# DATA EXTRACT
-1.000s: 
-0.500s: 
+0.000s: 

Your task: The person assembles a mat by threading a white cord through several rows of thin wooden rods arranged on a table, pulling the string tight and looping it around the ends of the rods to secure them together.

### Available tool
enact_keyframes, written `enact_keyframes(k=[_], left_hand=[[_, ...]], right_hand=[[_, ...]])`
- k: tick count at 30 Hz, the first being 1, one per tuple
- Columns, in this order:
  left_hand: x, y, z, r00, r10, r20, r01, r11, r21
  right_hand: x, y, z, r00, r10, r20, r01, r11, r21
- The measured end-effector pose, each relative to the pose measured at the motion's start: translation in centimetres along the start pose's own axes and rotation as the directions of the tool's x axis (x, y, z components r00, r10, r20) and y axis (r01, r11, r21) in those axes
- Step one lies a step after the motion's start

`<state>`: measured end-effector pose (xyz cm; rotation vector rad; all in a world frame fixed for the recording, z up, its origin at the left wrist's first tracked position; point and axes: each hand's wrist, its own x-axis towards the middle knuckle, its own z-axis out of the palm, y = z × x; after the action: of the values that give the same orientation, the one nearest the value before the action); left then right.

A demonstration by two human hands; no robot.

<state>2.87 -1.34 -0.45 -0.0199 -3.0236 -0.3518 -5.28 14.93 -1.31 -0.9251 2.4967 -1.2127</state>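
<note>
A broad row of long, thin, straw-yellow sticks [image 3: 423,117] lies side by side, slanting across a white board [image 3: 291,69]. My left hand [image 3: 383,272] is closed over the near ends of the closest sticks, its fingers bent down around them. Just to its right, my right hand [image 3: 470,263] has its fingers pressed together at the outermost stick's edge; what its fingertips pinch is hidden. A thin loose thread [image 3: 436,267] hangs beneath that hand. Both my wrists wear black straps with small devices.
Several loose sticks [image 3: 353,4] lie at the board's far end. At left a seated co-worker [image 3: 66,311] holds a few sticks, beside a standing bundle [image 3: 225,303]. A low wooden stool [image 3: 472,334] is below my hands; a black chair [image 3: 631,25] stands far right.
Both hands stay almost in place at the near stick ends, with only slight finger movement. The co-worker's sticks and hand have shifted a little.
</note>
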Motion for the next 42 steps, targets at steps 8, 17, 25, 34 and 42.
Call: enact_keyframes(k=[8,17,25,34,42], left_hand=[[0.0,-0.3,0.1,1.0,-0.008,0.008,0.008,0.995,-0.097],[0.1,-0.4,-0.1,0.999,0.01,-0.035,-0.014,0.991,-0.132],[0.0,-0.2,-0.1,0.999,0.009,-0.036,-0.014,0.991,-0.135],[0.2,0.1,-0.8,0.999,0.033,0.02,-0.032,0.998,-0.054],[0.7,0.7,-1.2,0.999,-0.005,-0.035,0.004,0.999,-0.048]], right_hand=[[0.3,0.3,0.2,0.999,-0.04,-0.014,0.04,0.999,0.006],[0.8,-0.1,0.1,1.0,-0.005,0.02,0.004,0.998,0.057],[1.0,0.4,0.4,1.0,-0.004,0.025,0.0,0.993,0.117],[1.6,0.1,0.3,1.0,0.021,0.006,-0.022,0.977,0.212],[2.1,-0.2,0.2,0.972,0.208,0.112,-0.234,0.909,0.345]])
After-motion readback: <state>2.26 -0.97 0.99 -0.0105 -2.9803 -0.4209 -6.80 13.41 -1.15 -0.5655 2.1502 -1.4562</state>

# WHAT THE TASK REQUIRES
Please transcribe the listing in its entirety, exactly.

# ANSWER SECTION
-1.000s: 
-0.500s: 
+0.000s: 

Your task: The person assembles a mat by threading a white cord through several rows of thin wooden rods arranged on a table, pulling the string tight and looping it around the ends of the rods to secure them together.

### Available tool
enact_keyframes, written `enact_keyframes(k=[_], left_hand=[[_, ...]], right_hand=[[_, ...]])`
- k: tick count at 30 Hz, the first being 1, one per tuple
- Columns, in this order:
  left_hand: x, y, z, r00, r10, r20, r01, r11, r21
  right_hand: x, y, z, r00, r10, r20, r01, r11, r21
- The measured end-effector pose, each relative to the pose measured at the motion's start: translation in centimetres along the start pose's own axes and rotation as the directions of the tool's x axis (x, y, z components r00, r10, r20) and y axis (r01, r11, r21) in those axes
- Step one lies a step after the motion's start

`<state>`: measured end-effector pose (xyz cm; rotation vector rad; all in a world frame fixed for the recording, z up, its origin at the left wrist's first tracked position; point and axes: each hand's wrist, its own x-axis towards the middle knuckle, its own z-axis out of the palm, y = z × x; after the action: of the values that give the same orientation, the one nearest the value before the action); left then right.

A demonstration by two human hands; no robot.

<state>2.87 -1.34 -0.45 -0.0199 -3.0236 -0.3518 -5.28 14.93 -1.31 -0.9251 2.4967 -1.2127</state>
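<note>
A broad row of long, thin, straw-yellow sticks [image 3: 423,117] lies side by side, slanting across a white board [image 3: 291,69]. My left hand [image 3: 383,272] is closed over the near ends of the closest sticks, its fingers bent down around them. Just to its right, my right hand [image 3: 470,263] has its fingers pressed together at the outermost stick's edge; what its fingertips pinch is hidden. A thin loose thread [image 3: 436,267] hangs beneath that hand. Both my wrists wear black straps with small devices.
Several loose sticks [image 3: 353,4] lie at the board's far end. At left a seated co-worker [image 3: 66,311] holds a few sticks, beside a standing bundle [image 3: 225,303]. A low wooden stool [image 3: 472,334] is below my hands; a black chair [image 3: 631,25] stands far right.
Both hands stay almost in place at the near stick ends, with only slight finger movement. The co-worker's sticks and hand have shifted a little.
</note>
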Motion for the next 42 steps, targets at steps 8, 17, 25, 34 and 42.
Call: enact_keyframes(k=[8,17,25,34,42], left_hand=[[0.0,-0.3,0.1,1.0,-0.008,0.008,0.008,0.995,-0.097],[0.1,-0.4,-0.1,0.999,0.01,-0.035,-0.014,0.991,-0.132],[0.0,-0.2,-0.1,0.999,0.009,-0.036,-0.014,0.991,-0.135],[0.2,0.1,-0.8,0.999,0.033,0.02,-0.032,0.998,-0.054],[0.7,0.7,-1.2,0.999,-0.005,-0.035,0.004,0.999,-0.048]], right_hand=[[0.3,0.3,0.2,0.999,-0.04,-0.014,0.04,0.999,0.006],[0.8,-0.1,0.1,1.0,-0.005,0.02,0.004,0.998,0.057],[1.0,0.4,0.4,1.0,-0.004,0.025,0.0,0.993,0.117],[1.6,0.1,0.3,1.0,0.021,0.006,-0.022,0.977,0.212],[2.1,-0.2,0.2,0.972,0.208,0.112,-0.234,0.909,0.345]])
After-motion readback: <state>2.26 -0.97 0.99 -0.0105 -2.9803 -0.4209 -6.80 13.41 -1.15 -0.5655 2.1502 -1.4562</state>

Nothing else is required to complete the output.